Geleceğe Yönelik Yorumlar
Kiralama süresi sona erdiğinde EV6 ile ne yapılacağı sorusu, elektrikli araç piyasasının dinamiklerini de gündeme getiriyor. Elektrikli araçların amortisman (değer kaybı) oranları, satın alma fiyatını piyasa değerinin altına çekebilir. Bu, yeni bir elektrikli araç almayı düşünenler için hem bir fırsat hem de mevcut sahipleri için bir endişe kaynağı olabilir.
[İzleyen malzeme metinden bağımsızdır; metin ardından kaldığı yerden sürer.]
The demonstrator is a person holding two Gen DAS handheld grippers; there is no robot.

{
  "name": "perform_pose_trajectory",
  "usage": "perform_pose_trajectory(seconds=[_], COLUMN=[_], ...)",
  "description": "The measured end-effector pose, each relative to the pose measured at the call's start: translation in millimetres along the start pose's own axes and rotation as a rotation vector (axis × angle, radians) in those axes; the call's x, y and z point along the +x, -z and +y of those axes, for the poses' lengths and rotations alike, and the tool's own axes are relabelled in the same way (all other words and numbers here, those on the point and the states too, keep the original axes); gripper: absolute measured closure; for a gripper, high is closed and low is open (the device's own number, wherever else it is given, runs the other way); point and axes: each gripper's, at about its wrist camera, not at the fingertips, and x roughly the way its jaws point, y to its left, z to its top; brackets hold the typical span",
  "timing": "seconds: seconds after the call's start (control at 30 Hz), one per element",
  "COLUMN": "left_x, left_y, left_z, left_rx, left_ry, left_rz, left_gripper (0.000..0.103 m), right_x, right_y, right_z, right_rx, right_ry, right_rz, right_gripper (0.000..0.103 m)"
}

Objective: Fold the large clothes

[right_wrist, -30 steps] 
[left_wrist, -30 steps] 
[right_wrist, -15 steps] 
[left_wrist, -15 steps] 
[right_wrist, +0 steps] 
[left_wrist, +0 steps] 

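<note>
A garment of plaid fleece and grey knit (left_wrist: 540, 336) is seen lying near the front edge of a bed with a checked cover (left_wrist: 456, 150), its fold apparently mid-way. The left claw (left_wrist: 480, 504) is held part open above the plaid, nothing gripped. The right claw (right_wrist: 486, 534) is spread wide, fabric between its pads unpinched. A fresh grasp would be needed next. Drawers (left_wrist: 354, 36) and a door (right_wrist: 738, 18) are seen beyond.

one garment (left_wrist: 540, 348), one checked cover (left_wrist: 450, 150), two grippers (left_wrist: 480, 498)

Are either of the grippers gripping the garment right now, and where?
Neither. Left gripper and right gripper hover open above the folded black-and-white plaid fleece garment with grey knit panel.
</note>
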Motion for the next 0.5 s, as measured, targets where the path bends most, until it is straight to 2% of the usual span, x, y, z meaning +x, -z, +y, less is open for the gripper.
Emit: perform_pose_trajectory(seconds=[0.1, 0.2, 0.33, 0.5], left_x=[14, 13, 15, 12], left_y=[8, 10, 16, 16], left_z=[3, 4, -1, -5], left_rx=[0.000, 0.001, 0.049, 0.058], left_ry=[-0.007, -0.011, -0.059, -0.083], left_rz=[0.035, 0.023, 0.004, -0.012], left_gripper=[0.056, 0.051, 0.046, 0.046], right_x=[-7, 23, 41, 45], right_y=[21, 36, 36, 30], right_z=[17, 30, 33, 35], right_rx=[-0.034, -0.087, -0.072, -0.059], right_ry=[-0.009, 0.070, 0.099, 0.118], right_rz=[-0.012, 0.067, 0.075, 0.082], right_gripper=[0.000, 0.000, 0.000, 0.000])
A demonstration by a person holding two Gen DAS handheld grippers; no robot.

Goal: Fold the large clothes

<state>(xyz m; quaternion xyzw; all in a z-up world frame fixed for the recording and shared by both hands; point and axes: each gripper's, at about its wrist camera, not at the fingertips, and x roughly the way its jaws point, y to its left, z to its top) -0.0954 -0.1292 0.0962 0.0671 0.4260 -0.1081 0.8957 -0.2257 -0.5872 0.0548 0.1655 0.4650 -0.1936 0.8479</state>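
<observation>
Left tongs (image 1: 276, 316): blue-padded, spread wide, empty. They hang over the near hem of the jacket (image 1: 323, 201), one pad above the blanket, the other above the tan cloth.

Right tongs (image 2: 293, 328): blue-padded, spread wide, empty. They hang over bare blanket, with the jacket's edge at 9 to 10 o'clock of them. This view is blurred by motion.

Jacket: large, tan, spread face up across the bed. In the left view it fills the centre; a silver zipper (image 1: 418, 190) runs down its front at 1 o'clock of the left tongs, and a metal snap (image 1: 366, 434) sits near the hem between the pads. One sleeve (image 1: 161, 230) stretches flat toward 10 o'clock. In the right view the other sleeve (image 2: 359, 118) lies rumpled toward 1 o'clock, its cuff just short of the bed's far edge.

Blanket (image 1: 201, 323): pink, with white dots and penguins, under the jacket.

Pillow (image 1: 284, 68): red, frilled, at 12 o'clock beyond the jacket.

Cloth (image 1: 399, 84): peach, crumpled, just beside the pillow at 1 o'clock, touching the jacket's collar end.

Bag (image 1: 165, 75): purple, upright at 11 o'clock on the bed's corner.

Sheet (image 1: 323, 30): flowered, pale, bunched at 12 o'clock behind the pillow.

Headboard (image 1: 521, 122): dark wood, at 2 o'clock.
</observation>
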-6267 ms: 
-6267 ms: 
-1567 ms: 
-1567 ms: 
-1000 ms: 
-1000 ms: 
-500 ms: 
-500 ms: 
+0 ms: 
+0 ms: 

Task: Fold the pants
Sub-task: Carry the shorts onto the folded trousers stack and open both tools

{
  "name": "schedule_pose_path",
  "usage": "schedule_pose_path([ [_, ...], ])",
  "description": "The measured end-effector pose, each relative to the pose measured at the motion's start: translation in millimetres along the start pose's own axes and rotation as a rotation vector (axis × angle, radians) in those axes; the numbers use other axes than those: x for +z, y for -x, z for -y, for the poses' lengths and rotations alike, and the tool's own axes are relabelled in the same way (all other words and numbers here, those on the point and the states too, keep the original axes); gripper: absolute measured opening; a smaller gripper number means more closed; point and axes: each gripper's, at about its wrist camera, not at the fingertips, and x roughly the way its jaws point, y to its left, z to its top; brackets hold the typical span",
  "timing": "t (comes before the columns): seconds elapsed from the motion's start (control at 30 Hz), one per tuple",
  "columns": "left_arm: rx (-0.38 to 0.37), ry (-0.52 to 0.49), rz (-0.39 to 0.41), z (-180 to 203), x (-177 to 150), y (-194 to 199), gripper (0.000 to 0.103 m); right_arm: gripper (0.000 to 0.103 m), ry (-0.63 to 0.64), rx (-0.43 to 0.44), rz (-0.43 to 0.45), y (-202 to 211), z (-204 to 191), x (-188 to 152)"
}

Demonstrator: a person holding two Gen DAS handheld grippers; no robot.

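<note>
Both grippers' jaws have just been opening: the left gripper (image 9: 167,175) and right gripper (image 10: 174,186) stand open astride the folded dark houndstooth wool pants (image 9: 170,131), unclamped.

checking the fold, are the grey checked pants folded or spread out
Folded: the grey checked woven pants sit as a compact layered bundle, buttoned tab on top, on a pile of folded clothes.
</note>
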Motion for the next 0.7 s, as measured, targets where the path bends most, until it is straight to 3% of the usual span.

Ancak federal teşviklerin sona ermesiyle birlikte, piyasanın nasıl bir dengeye oturacağı merak konusu. Analistler, bu kredi olmaksızın ABD'de elektrikli araç talebinin %27'ye kadar düşebileceğini öngörüyor. IRS (ABD Gelir İdaresi), yakın zamanda güncellediği rehberlikte, 30 Eylül'e kadar imzalanan bağlayıcı bir sözleşmenin, teslimat daha sonra gerçekleşse bile vergi kredisi için geçerli olacağını doğruladı. Yani alıcıların aracı Eylül sonundan önce teslim alması gerekmiyor, sadece evrakları imzalaması ve peşinatı yatırması yeterli. Bu süreçte sektörün öncü markalarından Tesla'nın on yılı aşkın süredir geleneksel otomobil üreticilerine sattığı ve şirkete yaklaşık 11.8 milyar dolar kazandıran regülatif kredileri kaybetmesi, şirketi karlılığını tamamen araç satış performansına dayandırmak zorunda bırakacak ve genel EV pazarının gelecekteki dinamiklerini önemli ölçüde etkileyebilir. Örneğin, Tesla'nın Cybertruck'ın yüksek performanslı Cyberbeast versiyonunun fiyatını, zorunlu bir "Luxe Package" eklenmesiyle 15.000 dolar artırarak 117.235 dolara yükseltmesi, bu modelin 7.500 dolarlık federal vergi kredisinden yararlanma eşiğinin üzerine çıkmasına neden oldu. Ancak kullanıcı, bu karar için henüz zamanı olduğunu ve Kia'sının her kilometresinden keyif almaya devam edeceğini belirtiyor.
Bu uzun soluklu inceleme, Kia EV6'nın genel olarak güçlü bir elektrikli araç olduğunu, şarj, menzil ve performans konularında beklentileri karşıladığını, ancak yazılım ve bazı ergonomik detaylarda gelişim potansiyeli taşıdığını gösteriyor. Elektrikli araç dünyasına adım atmayı düşünenler için, bu samimi deneyim değerli bir kılavuz niteliğinde. Tamamen elektrikli modellerin yanı sıra, Volvo XC70 gibi uzun menzilli plug-in hibrit araçlar da, elektrikli mobiliteye geçiş sürecindeki kullanıcılar için önemli bir köprü oluşturarak sektördeki çeşitliliği ve erişilebilirliği artırıyor.